**What to work on:** Starting with the first line of the material, reproduce exactly each line up to and including the one that contains "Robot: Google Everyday", leaving out every picture.
═══ Data segment
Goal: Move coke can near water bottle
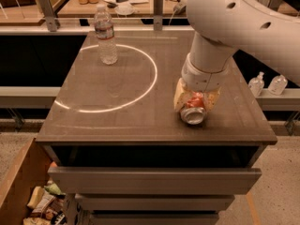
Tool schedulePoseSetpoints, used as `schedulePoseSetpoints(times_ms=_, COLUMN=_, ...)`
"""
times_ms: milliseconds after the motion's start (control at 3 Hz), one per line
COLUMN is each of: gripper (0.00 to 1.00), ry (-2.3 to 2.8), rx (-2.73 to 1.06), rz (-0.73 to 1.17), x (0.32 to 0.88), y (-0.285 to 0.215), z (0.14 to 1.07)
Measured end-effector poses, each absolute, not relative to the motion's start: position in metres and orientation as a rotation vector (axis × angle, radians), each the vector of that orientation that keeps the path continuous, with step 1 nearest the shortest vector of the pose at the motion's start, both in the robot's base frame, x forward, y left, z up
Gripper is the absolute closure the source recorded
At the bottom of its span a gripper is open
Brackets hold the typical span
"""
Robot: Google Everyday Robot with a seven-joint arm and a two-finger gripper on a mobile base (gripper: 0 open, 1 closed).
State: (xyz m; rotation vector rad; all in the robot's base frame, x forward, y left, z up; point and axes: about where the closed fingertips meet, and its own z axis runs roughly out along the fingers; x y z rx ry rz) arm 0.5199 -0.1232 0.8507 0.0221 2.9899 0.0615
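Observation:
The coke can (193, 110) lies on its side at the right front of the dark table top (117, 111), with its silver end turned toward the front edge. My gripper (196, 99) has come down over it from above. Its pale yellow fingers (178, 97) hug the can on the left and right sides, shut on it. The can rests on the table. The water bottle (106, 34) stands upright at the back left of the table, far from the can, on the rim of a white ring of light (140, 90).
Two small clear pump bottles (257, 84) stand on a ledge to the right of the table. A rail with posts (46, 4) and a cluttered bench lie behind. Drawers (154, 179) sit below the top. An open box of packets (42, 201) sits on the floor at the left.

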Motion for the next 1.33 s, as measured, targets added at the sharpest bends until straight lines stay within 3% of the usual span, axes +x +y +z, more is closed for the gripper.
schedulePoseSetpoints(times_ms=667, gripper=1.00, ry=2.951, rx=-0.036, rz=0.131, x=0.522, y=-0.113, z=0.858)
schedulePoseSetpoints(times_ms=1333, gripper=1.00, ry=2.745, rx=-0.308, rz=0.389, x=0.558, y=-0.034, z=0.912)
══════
**Task response:**
Goal: Move coke can near water bottle
Tool schedulePoseSetpoints, used as `schedulePoseSetpoints(times_ms=_, COLUMN=_, ...)`
"""
times_ms: milliseconds after the motion's start (control at 3 Hz), one per line
COLUMN is each of: gripper (0.00 to 1.00), ry (-2.3 to 2.8), rx (-2.73 to 1.06), rz (-0.73 to 1.17), x (0.32 to 0.88), y (-0.285 to 0.215), z (0.14 to 1.07)
Measured end-effector poses, each absolute, not relative to the motion's start: position in metres and orientation as a rotation vector (axis × angle, radians), each the vector of that orientation that keeps the path continuous, with step 1 nearest the shortest vector of the pose at the motion's start, both in the robot's base frame, x forward, y left, z up
Gripper is the absolute closure the source recorded
At the bottom of its span a gripper is open
Brackets hold the typical span
"""
Robot: Google Everyday Robot with a seven-joint arm and a two-finger gripper on a mobile base (gripper: 0 open, 1 closed).

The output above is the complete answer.